* WHAT IS REQUIRED *
Output the entire listing below exactly as it stands.
------------------------------------
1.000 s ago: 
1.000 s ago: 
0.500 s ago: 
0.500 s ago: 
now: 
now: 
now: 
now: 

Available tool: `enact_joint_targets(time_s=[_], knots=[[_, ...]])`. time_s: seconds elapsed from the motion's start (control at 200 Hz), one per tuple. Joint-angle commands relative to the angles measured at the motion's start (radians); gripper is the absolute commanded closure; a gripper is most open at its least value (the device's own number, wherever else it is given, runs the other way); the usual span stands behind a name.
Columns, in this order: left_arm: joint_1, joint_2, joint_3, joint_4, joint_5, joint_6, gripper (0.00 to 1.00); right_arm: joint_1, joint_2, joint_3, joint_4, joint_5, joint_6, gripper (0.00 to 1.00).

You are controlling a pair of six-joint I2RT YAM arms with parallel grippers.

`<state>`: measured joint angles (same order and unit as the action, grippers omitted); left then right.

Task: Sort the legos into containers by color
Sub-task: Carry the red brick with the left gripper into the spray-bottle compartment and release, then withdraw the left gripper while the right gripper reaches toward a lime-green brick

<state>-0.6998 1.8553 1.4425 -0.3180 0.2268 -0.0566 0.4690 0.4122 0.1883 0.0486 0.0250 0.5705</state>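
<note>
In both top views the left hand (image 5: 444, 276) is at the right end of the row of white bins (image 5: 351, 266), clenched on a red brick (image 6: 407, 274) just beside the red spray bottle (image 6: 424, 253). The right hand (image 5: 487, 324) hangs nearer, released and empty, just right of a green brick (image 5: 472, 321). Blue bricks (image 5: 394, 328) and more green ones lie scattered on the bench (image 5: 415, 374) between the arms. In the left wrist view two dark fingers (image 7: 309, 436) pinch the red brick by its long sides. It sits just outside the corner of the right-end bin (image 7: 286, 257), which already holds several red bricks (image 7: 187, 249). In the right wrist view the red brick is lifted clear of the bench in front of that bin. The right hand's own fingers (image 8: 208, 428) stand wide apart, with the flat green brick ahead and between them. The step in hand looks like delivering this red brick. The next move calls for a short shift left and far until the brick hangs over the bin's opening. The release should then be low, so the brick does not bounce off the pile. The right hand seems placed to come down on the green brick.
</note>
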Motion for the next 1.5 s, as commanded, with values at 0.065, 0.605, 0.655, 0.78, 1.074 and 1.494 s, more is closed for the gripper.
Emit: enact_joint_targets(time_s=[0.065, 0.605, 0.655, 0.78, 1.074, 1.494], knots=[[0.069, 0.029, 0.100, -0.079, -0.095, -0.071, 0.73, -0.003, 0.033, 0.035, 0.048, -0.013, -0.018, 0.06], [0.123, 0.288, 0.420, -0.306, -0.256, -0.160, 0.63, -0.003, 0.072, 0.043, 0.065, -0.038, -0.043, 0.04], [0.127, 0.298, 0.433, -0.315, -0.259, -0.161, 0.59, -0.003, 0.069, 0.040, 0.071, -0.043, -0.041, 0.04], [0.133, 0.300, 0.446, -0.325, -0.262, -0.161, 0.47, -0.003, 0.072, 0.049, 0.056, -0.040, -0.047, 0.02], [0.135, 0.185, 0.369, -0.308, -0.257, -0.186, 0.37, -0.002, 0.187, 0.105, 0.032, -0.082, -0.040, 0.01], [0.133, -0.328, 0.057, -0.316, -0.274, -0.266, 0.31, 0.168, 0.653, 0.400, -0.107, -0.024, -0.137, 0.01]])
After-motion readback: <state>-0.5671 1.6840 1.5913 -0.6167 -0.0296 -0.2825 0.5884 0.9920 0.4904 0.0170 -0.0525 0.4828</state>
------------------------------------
* ANSWER TO THIS PROBLEM *
1.000 s ago: 
1.000 s ago: 
0.500 s ago: 
0.500 s ago: 
now: 
now: 
now: 
now: 

Available tool: `enact_joint_targets(time_s=[_], knots=[[_, ...]])`. time_s: seconds elapsed from the motion's start (control at 200 Hz), one per tuple. Joint-angle commands relative to the angles measured at the motion's start (radians); gripper is the absolute commanded closure; a gripper is most open at its least value (the device's own number, wherever else it is given, runs the other way); the usual span stands behind a name.
Columns, in this order: left_arm: joint_1, joint_2, joint_3, joint_4, joint_5, joint_6, gripper (0.00 to 1.00); right_arm: joint_1, joint_2, joint_3, joint_4, joint_5, joint_6, gripper (0.00 to 1.00).

You are controlling a pair of six-joint I2RT YAM arms with parallel grippers.

`<state>`: measured joint angles (same order and unit as the action, grippers omitted); left then right.

Task: Sort the legos into containers by color
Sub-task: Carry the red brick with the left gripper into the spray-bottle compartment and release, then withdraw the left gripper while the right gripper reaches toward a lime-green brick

<state>-0.6998 1.8553 1.4425 -0.3180 0.2268 -0.0566 0.4690 0.4122 0.1883 0.0486 0.0250 0.5705</state>
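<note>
In both top views the left hand (image 5: 444, 276) is at the right end of the row of white bins (image 5: 351, 266), clenched on a red brick (image 6: 407, 274) just beside the red spray bottle (image 6: 424, 253). The right hand (image 5: 487, 324) hangs nearer, released and empty, just right of a green brick (image 5: 472, 321). Blue bricks (image 5: 394, 328) and more green ones lie scattered on the bench (image 5: 415, 374) between the arms. In the left wrist view two dark fingers (image 7: 309, 436) pinch the red brick by its long sides. It sits just outside the corner of the right-end bin (image 7: 286, 257), which already holds several red bricks (image 7: 187, 249). In the right wrist view the red brick is lifted clear of the bench in front of that bin. The right hand's own fingers (image 8: 208, 428) stand wide apart, with the flat green brick ahead and between them. The step in hand looks like delivering this red brick. The next move calls for a short shift left and far until the brick hangs over the bin's opening. The release should then be low, so the brick does not bounce off the pile. The right hand seems placed to come down on the green brick.
</note>
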Motion for the next 1.5 s, as commanded, with values at 0.065, 0.605, 0.655, 0.78, 1.074 and 1.494 s, more is closed for the gripper.
Emit: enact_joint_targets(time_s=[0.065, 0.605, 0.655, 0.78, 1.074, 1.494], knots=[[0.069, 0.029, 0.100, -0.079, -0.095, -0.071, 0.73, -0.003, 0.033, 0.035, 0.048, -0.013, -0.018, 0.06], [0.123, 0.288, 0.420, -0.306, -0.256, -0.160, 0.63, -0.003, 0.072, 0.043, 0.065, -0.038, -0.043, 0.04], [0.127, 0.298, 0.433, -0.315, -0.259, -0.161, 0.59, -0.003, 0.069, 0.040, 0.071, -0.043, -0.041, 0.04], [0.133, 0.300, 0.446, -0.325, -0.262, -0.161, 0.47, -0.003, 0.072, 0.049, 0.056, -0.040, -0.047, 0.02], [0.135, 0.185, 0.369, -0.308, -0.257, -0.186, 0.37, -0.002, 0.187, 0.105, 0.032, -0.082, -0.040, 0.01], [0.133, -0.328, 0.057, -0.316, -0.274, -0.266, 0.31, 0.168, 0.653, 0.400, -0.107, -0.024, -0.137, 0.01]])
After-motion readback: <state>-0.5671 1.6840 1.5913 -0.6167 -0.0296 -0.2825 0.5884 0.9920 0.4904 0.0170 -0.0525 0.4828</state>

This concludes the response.